Lors d’une visite officielle à Nairobi, Emmanuel Macron a dévoilé une enveloppe exceptionnelle d’investissements français au Kenya, dépassant le milliard d’euros. Cette annonce s’inscrit dans la volonté affichée par Paris de renforcer ses liens économiques avec l’Afrique subsaharienne et de faire émerger une nouvelle dynamique de partenariat, loin du schéma traditionnel de la « Françafrique » porté sur l’Afrique de l’Ouest.

Accompagné d’une délégation composée de chefs d’entreprises et de membres du gouvernement, le président français a rencontré son homologue kényan Uhuru Kenyatta pour signer une série d’accords destinés à soutenir des projets d’infrastructures stratégiques. Parmi les initiatives phares figurent le soutien financier à une ligne de transport rapide reliant Nairobi à l’aéroport et la participation à la construction d’une autoroute urbaine. Ces investissements s’inscrivent dans le cadre d’une coopération accrue dans des domaines tels que l’énergie, la mobilité urbaine et la lutte contre le changement climatique.

Symbolisant une inflexion de la politique africaine de la France, la présence d’Emmanuel Macron au Kenya représente sa première visite présidentielle dans ce pays d’Afrique de l’Est. L’enjeu est double : conquérir de nouveaux marchés face à la concurrence chinoise, très implantée dans la région, et proposer des partenariats tournés vers l’innovation, l’environnement et la jeunesse africaine. À travers cette initiative, la France cherche à s’imposer en acteur de référence dans des secteurs clés tels que les énergies renouvelables, l’agroalimentaire ou la ville durable.

Parallèlement aux annonces d’investissements, le chef de l’État a réaffirmé l’importance du multilatéralisme et du dialogue euro-africain, saluant les efforts du Kenya pour promouvoir la stabilité dans la région. Le sommet avec le président Kenyatta a ainsi permis d’échanger sur des sujets sensibles comme la sécurité régionale, les migrations et la coopération éducative. Des accords bilatéraux ont également été consolidés dans le domaine culturel et de la formation professionnelle, illustrant l’ambition de créer des passerelles durables entre les deux pays.

Par ce déplacement, Emmanuel Macron entend donner un signal fort aux investisseurs français, appelés à explorer de nouveaux débouchés sur un continent en pleine croissance démographique et économique. Les entreprises tricolores telles que Vinci, Engie ou Suez, déjà engagées au Kenya, entendent profiter de ce cadre favorable pour accroître leur implantation et soutenir, à travers des partenariats publics-privés, le développement d’infrastructures modernes.

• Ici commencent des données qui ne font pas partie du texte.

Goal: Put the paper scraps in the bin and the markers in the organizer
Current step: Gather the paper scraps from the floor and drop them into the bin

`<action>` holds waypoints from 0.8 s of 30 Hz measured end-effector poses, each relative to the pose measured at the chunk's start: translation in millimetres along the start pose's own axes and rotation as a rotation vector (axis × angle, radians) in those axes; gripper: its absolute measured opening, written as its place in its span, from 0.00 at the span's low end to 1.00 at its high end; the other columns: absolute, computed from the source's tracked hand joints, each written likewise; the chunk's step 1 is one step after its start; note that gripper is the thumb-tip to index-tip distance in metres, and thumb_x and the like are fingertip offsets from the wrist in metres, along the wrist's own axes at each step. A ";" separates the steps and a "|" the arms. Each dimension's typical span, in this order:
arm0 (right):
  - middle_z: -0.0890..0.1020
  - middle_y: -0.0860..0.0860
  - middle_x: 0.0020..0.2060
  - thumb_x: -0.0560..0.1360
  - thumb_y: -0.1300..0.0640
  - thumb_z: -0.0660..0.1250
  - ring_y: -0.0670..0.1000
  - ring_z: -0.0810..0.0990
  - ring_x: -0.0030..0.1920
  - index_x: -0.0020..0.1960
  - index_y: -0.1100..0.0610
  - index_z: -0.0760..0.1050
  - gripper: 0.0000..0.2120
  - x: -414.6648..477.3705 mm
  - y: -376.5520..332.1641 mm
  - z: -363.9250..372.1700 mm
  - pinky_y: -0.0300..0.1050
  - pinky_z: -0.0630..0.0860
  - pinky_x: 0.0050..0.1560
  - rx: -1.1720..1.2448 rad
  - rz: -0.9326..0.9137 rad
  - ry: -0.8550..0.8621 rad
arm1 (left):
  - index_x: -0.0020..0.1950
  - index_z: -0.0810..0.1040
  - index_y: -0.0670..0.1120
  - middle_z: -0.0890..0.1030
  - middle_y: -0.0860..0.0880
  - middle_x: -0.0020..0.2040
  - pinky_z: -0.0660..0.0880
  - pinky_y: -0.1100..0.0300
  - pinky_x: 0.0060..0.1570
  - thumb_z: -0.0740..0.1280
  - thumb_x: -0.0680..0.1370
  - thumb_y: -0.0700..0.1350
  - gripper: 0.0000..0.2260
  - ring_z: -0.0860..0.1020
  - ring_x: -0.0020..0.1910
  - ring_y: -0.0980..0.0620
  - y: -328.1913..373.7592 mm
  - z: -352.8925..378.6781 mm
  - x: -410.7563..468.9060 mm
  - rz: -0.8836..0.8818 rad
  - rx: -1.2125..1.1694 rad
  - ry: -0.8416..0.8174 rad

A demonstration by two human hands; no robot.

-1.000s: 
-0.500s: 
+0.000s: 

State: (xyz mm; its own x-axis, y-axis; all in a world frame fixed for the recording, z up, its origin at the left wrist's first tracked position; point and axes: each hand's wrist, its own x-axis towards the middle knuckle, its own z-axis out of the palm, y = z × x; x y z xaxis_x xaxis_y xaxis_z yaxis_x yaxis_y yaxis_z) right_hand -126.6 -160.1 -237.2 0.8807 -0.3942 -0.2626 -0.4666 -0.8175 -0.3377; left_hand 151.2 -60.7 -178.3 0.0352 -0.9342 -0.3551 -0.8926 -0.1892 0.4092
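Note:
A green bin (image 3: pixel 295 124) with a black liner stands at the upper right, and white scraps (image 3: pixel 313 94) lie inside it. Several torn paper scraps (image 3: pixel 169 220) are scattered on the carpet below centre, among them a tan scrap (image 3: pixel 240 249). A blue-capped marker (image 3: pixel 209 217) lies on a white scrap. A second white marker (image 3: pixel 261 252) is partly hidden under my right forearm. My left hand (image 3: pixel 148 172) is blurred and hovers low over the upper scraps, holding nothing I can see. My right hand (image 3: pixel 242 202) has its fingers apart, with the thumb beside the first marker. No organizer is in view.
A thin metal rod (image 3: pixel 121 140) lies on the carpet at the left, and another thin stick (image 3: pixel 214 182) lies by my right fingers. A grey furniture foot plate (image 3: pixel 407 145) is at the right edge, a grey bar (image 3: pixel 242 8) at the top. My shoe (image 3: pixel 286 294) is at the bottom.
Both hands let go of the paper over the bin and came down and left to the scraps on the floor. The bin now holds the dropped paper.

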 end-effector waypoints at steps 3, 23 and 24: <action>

Pour les autorités kényanes, ces accords représentent une opportunité stratégique de diversifier leurs financements et de bénéficier du savoir-faire européen, tout en renforçant l’attractivité économique du pays. Plusieurs projets emblématiques pourraient ainsi voir le jour dans les prochaines années, à la croisée de la technologie et de la transition énergétique.

Cette visite marque une étape significative dans la redéfinition des relations entre la France et l’Afrique, plaçant la coopération économique, l’ouverture culturelle et la réponse aux défis globaux au cœur de la nouvelle diplomatie française sur le continent.